In this case you're sort of right. But (A) there's something special
about this class: Notice how you managed to express its invariant using
nothing but public functions. This class is exposing its guts to the
world and making them everybody's business. (B) That may or may not be
the real invariant. In most implementations it is not. You're not
checking, for example, how much memory is currently allocated. Perhaps
it recently was as big as 1K bytes, and now it only needs 100 bytes, and
it should have de-allocated 512 bytes half hour ago and forgot. The
invariant is supposed to check *everything* that must hold true, NOT
just what matters to the clients. Thus, what you show is a subset of the
invariant that is indeed of public concern, and should appear in the
postconditions of all public functions.

>>Postconditions are the product your function sells, and preconditions
>>are the price-tag. It would make no sense to hide them in the cpp file.
> I'm aware of what you're trying to say, but we have to remember Eiffel has a
> different way of
> compiling and linking.

If it did it wouldn't matter. The fact is, the contracts must be in the
open, or else they aren't contracts. In C++, "In the open" == .hpp

> What if the html consisted of merely the code with assertions, just like an
> Eiffel short-form of the class?
> The relaese of a new version of a library is usually a bigger step and
> recompiling docs, should be rather trivially
> automated.

I'm not opposed to producing documentation from source. All I'm saying
is that preconditions and postconditions of public functions belong in
the header file.

>>That's one of the vivid memories I
>>have of working with Eiffel: you read through a class header, and every
>>line of DBC code is worth 100 lines of dubious plain language
>>documentation; and you *know* it's current; and, if it works, accurate.
> If you extract the docs by a tool as the last thing you do, you have the
> same guarantee.

Sure, I agree. But what's your point?

>> static void insert_char( char* s, int len, int pos, char const & c );
>>Fairly well written, wouldn't you say? Yet, I'm not sure what happens if
>>pos is greater than len. I don't know if MAXLEN is taken care of by the
>>caller or not. I don't know what happens if I give it a null pointer
>>for a string. Chances are it throws, or crashes, or maybe it allocates
>>the string itself, if it's not there.

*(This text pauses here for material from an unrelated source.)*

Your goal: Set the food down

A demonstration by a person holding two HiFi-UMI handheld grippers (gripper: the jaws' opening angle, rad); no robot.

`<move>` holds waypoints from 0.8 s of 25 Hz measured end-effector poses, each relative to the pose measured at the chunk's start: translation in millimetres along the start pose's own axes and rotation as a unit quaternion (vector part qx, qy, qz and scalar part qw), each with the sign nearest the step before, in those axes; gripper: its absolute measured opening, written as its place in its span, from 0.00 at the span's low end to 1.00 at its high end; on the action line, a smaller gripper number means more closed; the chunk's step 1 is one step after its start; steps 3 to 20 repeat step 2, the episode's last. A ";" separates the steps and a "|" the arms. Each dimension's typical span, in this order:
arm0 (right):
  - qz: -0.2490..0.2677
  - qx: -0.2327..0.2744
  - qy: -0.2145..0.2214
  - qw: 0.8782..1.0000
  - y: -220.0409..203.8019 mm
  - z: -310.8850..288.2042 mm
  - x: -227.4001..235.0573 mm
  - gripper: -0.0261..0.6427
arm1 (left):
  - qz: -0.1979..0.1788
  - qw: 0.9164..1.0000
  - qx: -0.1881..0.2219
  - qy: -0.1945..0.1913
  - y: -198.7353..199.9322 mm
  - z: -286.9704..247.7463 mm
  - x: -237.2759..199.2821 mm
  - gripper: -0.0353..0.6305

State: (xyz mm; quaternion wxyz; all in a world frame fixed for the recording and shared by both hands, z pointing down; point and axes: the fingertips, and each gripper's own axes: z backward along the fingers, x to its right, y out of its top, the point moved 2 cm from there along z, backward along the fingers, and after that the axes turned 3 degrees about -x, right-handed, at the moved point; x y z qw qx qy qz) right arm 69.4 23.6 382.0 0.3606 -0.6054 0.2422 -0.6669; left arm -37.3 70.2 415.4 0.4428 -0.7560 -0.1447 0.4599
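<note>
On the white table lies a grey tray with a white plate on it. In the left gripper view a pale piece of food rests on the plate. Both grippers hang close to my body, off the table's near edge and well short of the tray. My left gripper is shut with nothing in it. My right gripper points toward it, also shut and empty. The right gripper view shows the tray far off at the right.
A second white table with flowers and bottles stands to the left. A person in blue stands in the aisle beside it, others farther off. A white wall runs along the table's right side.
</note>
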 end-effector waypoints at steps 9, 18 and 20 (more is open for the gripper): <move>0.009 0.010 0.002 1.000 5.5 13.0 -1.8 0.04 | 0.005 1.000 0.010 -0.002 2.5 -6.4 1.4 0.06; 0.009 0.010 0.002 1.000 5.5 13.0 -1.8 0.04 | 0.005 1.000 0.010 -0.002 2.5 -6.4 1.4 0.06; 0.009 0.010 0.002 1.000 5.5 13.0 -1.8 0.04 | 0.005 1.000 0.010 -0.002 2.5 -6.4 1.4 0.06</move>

Who knows? There goes another half
>>hour of my precius time looking for where is it documented.. But...
>> static void insert_char( char* s, int len, int pos, char const & c )
>> {
>> preconditions:
>> s && strlen(s)==len && pos>=0 && pos<=len && (int)c<128;
>> postconditions:
>> s && len && strlen(s)==len+1 && s[pos]==c;
>> }
> sure, that is beside the discussion. The important thing is that you have
> access to
> such (up-ti-date) documentation, not whether it is an header file or not.

No. The point is that the header file is what a class advertises about
itself, and the cpp file is what a class does not advertise. Its
products, services and price-list are things it advertises, therefore
they go in the header file.
The fact that contracts go a long way to document a class, and that
their concurrency is guaranteed, and the necessity or not for the
contracts to be in the header file for the sake of compilation and/or
linkage, are all secondary concerns.